This quick and easy egg casserole recipe ticks off a lot of boxes: It can be made ahead for a no-fuss brunch recipe, it’s low-carb and keto-friendly, it’s gluten free, and this overnight egg casserole is delicious.
When springtime rolls around, those of us who raise chickens often find ourselves with a glut of fresh eggs. It’s a good problem to have, certainly, plentiful food produced right on site. But when there are lots of eggs, we need recipes that use up lots of eggs. This recipe does the trick! (You can use duck eggs, too. Because duck eggs are larger than those of chickens, use eight rather than a whole dozen for this recipe.
Making this baked egg casserole recipe
One of our favorite easy breakfast meals is an egg bake. It’s a delicious way to use up leftover bits and bobs that give the eggs great flavor. In this case, it’s ham. And then we doubled down with bacon. To make it, you’ll simply whip a dozen eggs with some milk and pour the egg mixture over the meat and spinach in the casserole dish, and top it with cheese.

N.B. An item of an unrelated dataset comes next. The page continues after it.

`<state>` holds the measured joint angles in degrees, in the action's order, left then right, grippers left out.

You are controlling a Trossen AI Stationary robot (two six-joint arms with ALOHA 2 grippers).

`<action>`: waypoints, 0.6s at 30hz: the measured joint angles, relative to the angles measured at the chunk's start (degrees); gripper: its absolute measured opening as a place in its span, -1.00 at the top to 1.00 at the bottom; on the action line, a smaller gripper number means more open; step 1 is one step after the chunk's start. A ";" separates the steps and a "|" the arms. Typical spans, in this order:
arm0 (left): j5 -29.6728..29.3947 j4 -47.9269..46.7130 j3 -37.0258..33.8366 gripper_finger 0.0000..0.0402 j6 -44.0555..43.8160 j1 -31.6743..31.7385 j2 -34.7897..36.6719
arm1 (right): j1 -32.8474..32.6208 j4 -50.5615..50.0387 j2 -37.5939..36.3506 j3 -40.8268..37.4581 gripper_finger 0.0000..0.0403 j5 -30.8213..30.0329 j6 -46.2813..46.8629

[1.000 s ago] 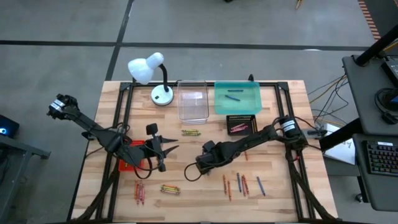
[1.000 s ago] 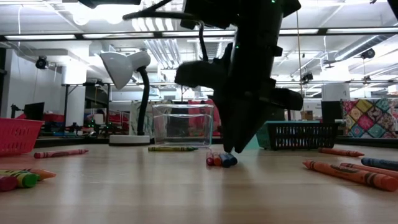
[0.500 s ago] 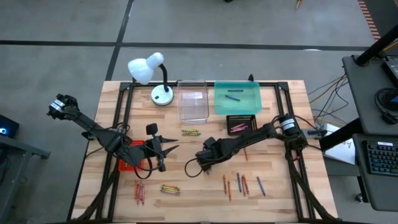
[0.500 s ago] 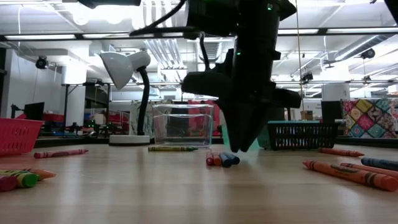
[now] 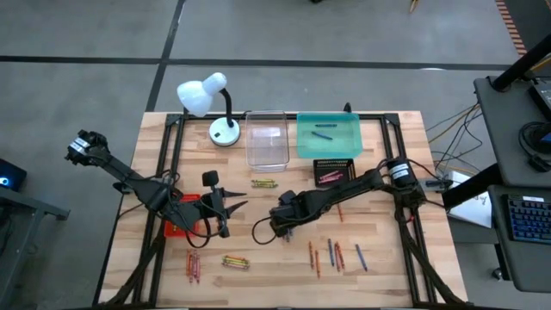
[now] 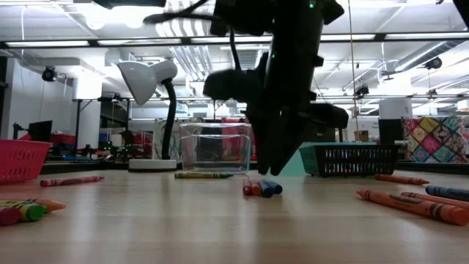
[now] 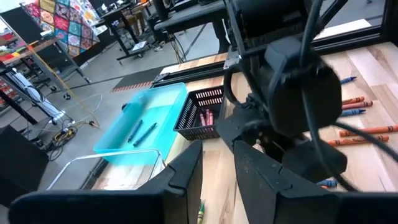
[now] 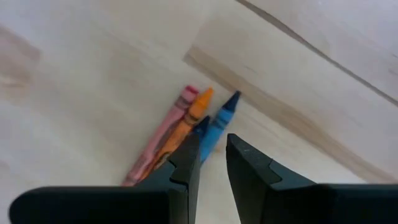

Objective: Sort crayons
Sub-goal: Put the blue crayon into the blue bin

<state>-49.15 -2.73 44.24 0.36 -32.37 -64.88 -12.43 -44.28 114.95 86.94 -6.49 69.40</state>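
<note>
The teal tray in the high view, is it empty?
No, the teal tray holds two dark blue crayons inside it.

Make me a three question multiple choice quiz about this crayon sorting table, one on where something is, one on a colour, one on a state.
1. Where is the right gripper?
A. Over the teal tray
B. Just above a small cluster of crayons on the table
C. Inside the clear tray

2. What colours are the crayons under it?
A. Pink-red, orange and blue
B. All yellow
C. All black

3. How is the left gripper?
A. Gripping a crayon
B. Holding nothing, near the red tray
C. Gripping the white lamp

Answers: 1 B, the right wrist view shows the fingers directly over the crayons. 2 A, those three colours lie side by side. 3 B, the left wrist view shows nothing between its fingers.
</note>
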 joint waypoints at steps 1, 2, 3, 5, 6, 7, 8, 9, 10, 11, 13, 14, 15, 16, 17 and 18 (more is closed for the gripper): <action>0.00 0.01 -0.01 0.62 0.00 -0.01 0.00 | 0.02 0.05 0.31 0.00 0.66 -0.02 0.01; 0.00 -0.01 -0.01 0.62 0.02 -0.01 0.00 | 0.00 -0.03 0.38 -0.08 0.66 0.01 0.01; 0.00 -0.01 -0.01 0.62 0.02 -0.01 0.00 | -0.02 -0.08 0.38 -0.23 0.66 0.01 0.01; 0.00 -0.05 -0.01 0.62 0.02 -0.01 0.00 | 0.04 -0.03 0.38 -0.40 0.66 -0.07 -0.04; 0.00 -0.09 -0.01 0.62 0.02 -0.01 0.00 | 0.04 -0.28 0.38 -0.44 0.66 -0.37 -0.06; -0.02 -0.08 -0.01 0.62 0.02 -0.01 0.00 | 0.06 -0.59 0.38 -0.53 0.66 -0.83 -0.08; -0.02 -0.08 -0.01 0.62 0.02 -0.01 0.00 | 0.09 -0.82 0.38 -0.58 0.66 -1.09 -0.24; -0.02 -0.08 -0.01 0.62 0.02 -0.01 0.00 | 0.22 -0.75 0.38 -0.59 0.66 -1.14 -0.48; -0.02 -0.08 -0.01 0.62 0.02 -0.01 0.00 | 0.36 -0.60 0.38 -0.59 0.66 -1.18 -0.73; -0.02 -0.08 -0.01 0.62 0.02 -0.01 0.00 | 0.48 -0.58 0.38 -0.67 0.66 -1.24 -0.98; -0.04 -0.08 -0.01 0.62 0.02 -0.04 0.00 | 0.72 -1.00 0.38 -1.08 0.66 -1.35 -1.00; -0.02 -0.09 -0.01 0.62 0.02 -0.06 0.00 | 0.83 -1.62 0.38 -1.24 0.66 -1.57 -0.98; -0.02 -0.08 -0.01 0.62 0.02 -0.06 0.00 | 0.87 -2.50 0.40 -1.33 0.66 -1.68 -0.96; -0.04 -0.08 -0.01 0.62 0.02 -0.06 0.00 | 1.02 -3.45 0.40 -1.39 0.66 -1.90 -0.97; -0.03 -0.08 -0.01 0.62 0.02 -0.06 0.00 | 1.06 -4.37 0.40 -1.40 0.66 -2.13 -0.97; -0.04 -0.10 -0.01 0.62 0.02 -0.06 0.00 | 1.11 -5.04 0.40 -1.40 0.66 -2.14 -0.95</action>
<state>-49.19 -2.83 44.23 0.38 -32.42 -64.88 -11.32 -49.32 115.35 85.54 -8.62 68.45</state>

At this point you can pop it in the oven for about 45 minutes or cover and store the pre-made casserole in the fridge until you’re ready to cook.
Variations on this overnight egg casserole are almost endless. Use crumbled and browned breakfast sausage instead of bacon. Swap cheddar cheese for the mozzarella. Stir in some chopped fresh or sun-dried tomatoes.
This easy egg casserole is nice enough for company, too! (Serve it with some homemade hash browns if you’re not sticking to a low carb eating plan.)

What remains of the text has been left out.